* Instructions to follow
Would you return the data exactly as given, except for its pictures?
..........
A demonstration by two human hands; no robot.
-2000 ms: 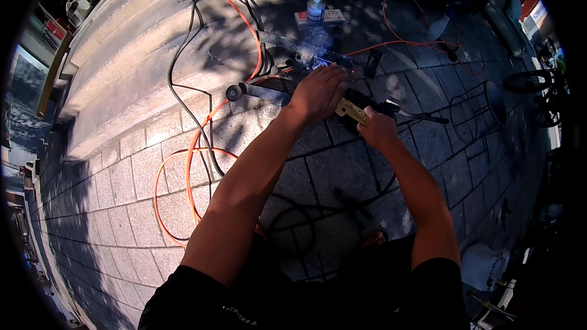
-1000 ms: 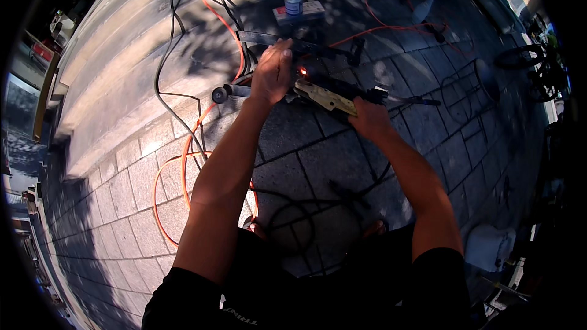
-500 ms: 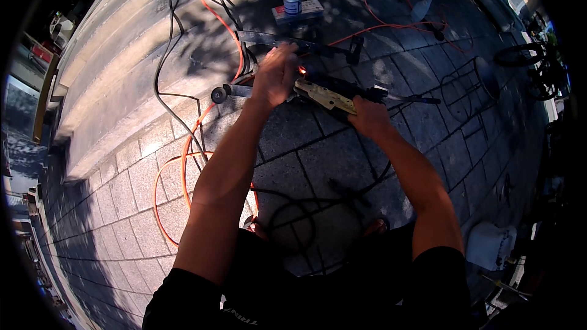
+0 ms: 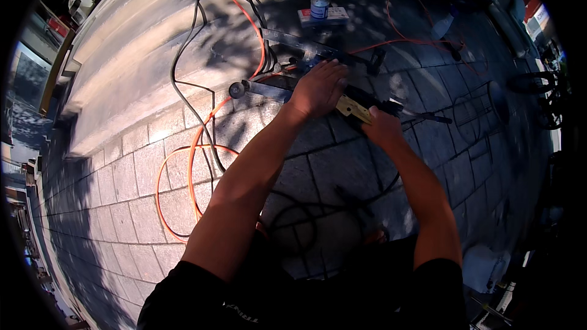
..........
* Response area
A demonstration by two human hands; no robot.
-2000 ms: 
-1000 ms: 
-500 ms: 
+0 ms: 

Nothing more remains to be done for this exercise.